Foto: Cuducos http://panoptico.wordpress.com
"Vi ontem um bicho
Na imundície do pátio
Catando comida entre os detritos.
Quando achava alguma coisa,
Não examinava nem cheirava:
Engolia com voracidade.O bicho não era um cão,
Não era um gato,
Não era um rato.O bicho, meu Deus, era um homem."
("O bicho", Manuel Bandeira)
Carta a meu irmão Alcides
"Alcides Nascimento Lins, 22 anos, foi assassinado a tiros na madrugada do dia 6. O jovem, filho de uma ex-catadora de lixo, havia passado em primeiro lugar entre os alunos de escolas públicas no vestibular de 2007 da UFPE”, disseram os jornais. Ao que digo agora.
Eu também já fui como você, Alcides. Eu já fui igualzinho a você, menino pobre que nem sempre tinha o que comer.

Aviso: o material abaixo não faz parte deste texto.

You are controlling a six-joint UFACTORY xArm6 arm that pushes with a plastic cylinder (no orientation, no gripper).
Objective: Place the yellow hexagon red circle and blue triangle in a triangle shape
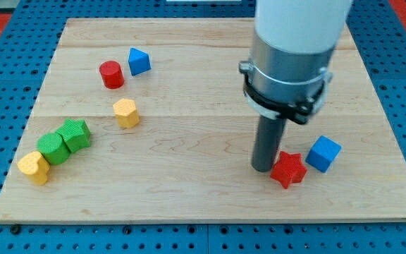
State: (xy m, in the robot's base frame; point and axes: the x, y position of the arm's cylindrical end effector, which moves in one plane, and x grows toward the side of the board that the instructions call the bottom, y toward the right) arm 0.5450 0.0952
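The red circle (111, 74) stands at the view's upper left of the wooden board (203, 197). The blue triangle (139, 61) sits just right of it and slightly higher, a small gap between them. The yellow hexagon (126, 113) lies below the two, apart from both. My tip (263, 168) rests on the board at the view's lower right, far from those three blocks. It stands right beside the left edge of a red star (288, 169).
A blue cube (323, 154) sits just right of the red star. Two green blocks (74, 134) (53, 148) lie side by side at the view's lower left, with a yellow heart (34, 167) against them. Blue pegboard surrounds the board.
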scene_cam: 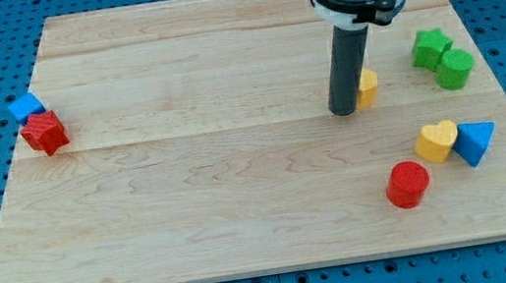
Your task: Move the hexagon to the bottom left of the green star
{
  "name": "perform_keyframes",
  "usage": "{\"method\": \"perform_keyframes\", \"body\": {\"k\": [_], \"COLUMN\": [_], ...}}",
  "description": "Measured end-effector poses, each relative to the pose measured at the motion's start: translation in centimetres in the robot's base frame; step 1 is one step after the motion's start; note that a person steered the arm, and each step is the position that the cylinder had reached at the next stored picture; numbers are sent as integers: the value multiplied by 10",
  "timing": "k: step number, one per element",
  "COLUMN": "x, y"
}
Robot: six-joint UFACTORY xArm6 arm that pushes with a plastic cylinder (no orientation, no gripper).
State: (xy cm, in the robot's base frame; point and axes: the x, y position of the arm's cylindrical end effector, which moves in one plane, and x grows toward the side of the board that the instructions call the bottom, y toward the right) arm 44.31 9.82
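My tip (344,110) rests on the wooden board (190,190), right of centre. A yellow block (368,88), the hexagon, sits just to the tip's right, touching or almost touching the rod, which hides its left part. The green star (429,46) lies further right near the board's right edge, slightly above the yellow block. The yellow block is to the star's left and a little lower.
A green round block (456,68) touches the star's lower right. A yellow heart (437,141), a blue triangle (474,142) and a red cylinder (408,184) sit at lower right. A blue cube (26,106) and a red star (43,132) sit at the left edge.
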Motion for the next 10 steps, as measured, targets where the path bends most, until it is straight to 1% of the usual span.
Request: {"method": "perform_keyframes", "body": {"k": [1, 2, 3, 4, 5, 6, 7, 8, 9, 10], "x": [-5, -28, -32, -32, -38, -36, -10, -12, -29, -35], "y": [-10, 14, 28, 17, 36, 46, 47, 57, 61, 62]}}
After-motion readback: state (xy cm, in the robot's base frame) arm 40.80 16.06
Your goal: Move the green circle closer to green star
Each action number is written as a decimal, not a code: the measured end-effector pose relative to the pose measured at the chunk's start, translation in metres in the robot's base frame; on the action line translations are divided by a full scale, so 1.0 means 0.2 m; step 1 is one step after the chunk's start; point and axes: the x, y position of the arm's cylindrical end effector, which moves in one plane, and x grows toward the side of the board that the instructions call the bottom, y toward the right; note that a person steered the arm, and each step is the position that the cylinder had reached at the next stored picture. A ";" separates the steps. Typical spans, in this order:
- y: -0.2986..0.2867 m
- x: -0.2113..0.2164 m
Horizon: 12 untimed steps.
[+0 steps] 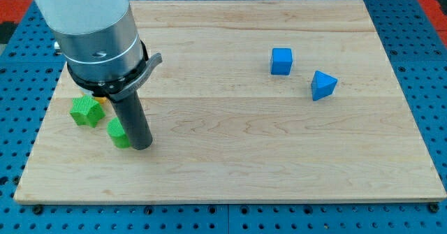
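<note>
The green star [85, 112] lies near the board's left edge. The green circle [116, 133] lies just to its lower right, a small gap apart from it. My tip [142, 147] is on the board touching the right side of the green circle, and the rod hides part of that block. The arm's grey body covers the view's upper left.
A blue cube [281, 61] and a blue triangular block [323, 85] lie at the view's upper right. A sliver of an orange block [100, 100] shows under the arm, right of the star. The wooden board [230, 171] ends close to the left of the star.
</note>
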 end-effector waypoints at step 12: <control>-0.17 -0.07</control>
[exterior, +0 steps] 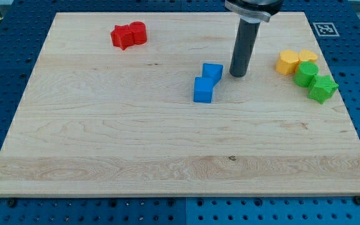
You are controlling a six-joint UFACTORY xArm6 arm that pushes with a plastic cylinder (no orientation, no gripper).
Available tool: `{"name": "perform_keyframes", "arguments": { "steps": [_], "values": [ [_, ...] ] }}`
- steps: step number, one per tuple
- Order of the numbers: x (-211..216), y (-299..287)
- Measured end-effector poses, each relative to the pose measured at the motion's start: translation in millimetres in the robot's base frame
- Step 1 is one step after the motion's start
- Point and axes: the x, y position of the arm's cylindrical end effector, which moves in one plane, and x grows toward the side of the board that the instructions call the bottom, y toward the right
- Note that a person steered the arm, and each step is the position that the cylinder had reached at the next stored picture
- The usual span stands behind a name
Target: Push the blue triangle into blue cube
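Two blue blocks lie touching near the board's middle. The blue cube (203, 90) is the lower one. The blue triangle (212, 72) sits against the cube's upper right corner. My tip (238, 74) rests on the board just to the right of the blue triangle, a small gap apart from it. The dark rod rises from there to the view's top edge.
A red star and a red round block (129, 34) touch at the top left. At the right, a yellow hexagon (286, 62), a yellow heart (306, 57), a green round block (305, 74) and a green star (322, 88) cluster together. The wooden board (105, 144) lies on a blue pegboard.
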Motion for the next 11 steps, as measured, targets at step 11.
{"name": "perform_keyframes", "arguments": {
  "steps": [11],
  "values": [
    [-16, -59]
  ]
}}
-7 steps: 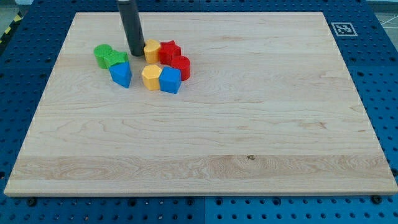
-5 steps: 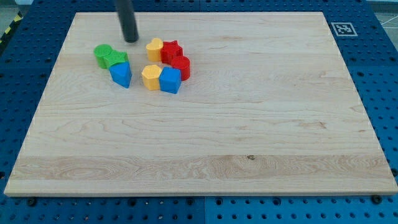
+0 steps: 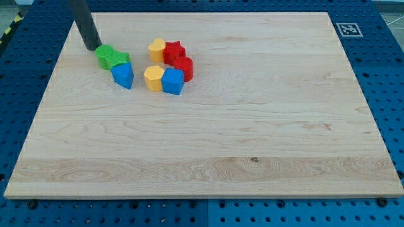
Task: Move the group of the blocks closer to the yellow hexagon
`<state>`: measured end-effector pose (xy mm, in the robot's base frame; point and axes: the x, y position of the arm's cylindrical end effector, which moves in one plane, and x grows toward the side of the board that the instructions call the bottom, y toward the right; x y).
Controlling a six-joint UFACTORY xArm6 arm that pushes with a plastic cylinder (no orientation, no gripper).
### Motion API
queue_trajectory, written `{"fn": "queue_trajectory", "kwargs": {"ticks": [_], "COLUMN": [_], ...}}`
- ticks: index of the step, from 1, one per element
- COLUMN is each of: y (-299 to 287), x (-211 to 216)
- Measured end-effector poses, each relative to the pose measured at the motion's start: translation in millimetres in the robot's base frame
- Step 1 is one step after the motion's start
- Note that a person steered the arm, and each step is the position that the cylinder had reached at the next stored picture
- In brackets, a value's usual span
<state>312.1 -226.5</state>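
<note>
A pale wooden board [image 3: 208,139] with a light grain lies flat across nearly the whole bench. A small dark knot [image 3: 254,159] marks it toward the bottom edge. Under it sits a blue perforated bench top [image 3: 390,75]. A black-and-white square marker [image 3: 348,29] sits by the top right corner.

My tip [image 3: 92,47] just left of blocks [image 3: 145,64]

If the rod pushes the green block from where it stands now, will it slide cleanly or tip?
The green block looks low and flat-bottomed, so it likely slides. My tip sits at its upper-left, off-centre, so it may rotate. The blue block touches it and would probably move too.
</note>
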Motion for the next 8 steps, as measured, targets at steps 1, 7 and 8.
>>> {"fn": "queue_trajectory", "kwargs": {"ticks": [1, 7, 8], "y": [11.3, 83.0, 81.5], "x": [11.4, 85.1, 85.1]}}
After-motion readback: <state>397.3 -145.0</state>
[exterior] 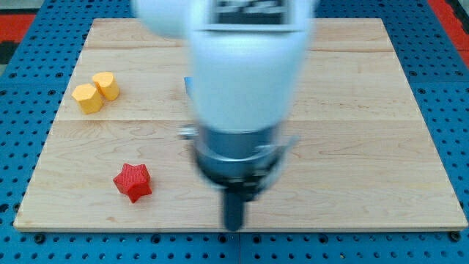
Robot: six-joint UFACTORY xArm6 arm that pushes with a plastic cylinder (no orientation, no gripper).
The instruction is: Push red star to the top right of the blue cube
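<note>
A red star (pixel 133 182) lies on the wooden board (pixel 366 110) at the view's lower left. The blue cube is almost wholly hidden behind my arm; only a thin blue sliver (pixel 186 86) shows at the arm's left edge, near the board's middle. My tip (pixel 234 226) is at the view's bottom centre, near the board's front edge, to the right of the red star and apart from it. The white arm body (pixel 242 66) fills the view's centre and is blurred.
Two yellow blocks (pixel 96 92) sit touching each other at the view's upper left, one hexagonal (pixel 88 97) and one rounded (pixel 106 85). The board rests on a blue pegboard surface (pixel 22 110).
</note>
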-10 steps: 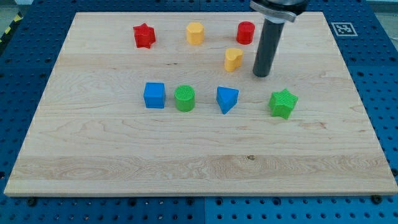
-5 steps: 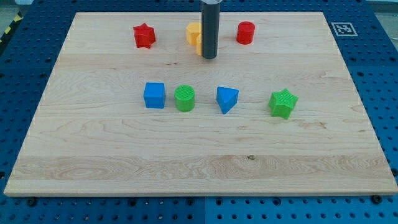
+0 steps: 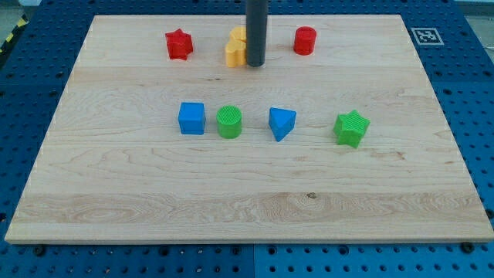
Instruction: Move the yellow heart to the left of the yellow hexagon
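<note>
The yellow heart (image 3: 234, 54) lies near the view's top, just left of my rod and touching it. The yellow hexagon (image 3: 238, 34) is right behind the heart, mostly hidden by the rod; only its left part shows. My tip (image 3: 255, 64) rests on the board at the heart's right side, below the hexagon.
A red star (image 3: 178, 44) lies to the left and a red cylinder (image 3: 305, 40) to the right of the yellow blocks. In a middle row lie a blue cube (image 3: 191, 118), a green cylinder (image 3: 229, 122), a blue triangle (image 3: 281, 123) and a green star (image 3: 351, 128).
My tip has moved left from beside the red cylinder, pushing the yellow heart left and up until it sits against the yellow hexagon's lower left.
</note>
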Motion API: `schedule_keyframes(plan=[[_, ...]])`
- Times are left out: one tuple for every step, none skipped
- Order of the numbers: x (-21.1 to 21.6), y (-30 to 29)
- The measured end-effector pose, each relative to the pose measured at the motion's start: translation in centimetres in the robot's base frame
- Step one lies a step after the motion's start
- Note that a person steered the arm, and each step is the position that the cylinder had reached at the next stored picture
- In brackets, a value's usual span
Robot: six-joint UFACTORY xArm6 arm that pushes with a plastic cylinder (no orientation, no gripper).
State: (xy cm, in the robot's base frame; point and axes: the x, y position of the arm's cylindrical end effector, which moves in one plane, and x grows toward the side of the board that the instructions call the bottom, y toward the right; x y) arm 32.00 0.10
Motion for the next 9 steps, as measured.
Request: schedule_keyframes(plan=[[0.0, -1.7], [0.0, -3.3], [0.0, -4.2], [0.0, -4.7], [-0.2, -5.1], [-0.4, -5.6], [-0.5, -5.6], [-0.6, -5.6], [-0.7, -5.7]])
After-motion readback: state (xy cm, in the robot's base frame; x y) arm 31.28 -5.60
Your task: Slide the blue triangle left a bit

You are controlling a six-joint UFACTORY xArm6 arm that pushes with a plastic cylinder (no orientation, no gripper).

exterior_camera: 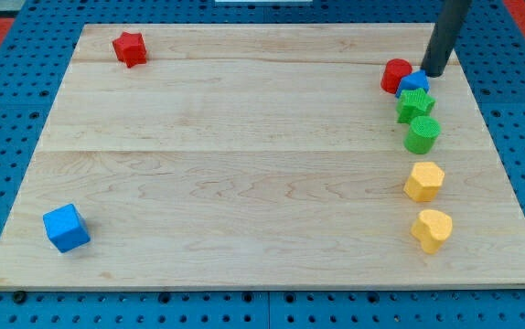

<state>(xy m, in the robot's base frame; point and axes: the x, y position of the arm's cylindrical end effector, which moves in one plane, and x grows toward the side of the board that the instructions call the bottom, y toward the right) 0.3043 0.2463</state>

Esclareço, pior dizendo: depois da morte do meu pai, quase nunca tinha pra comer. Mas se tem uma coisa que me fazia igualzinho a você era o gosto pelos livros, pela leitura, pela palavra impressa, que eu lia como um crente abre a bíblia e crê na palavra de Deus. Eu também já fui como você, até no tipo físico, até na cor, até na forma da tua pele. É lógico, não fui igual a você na aprovação das duras provas do vestibular, a ponto de ser classificado em primeiro lugar. Isso não, eu jamais consegui, embora sonhasse em fazer igual a você, quando tinha quinze anos.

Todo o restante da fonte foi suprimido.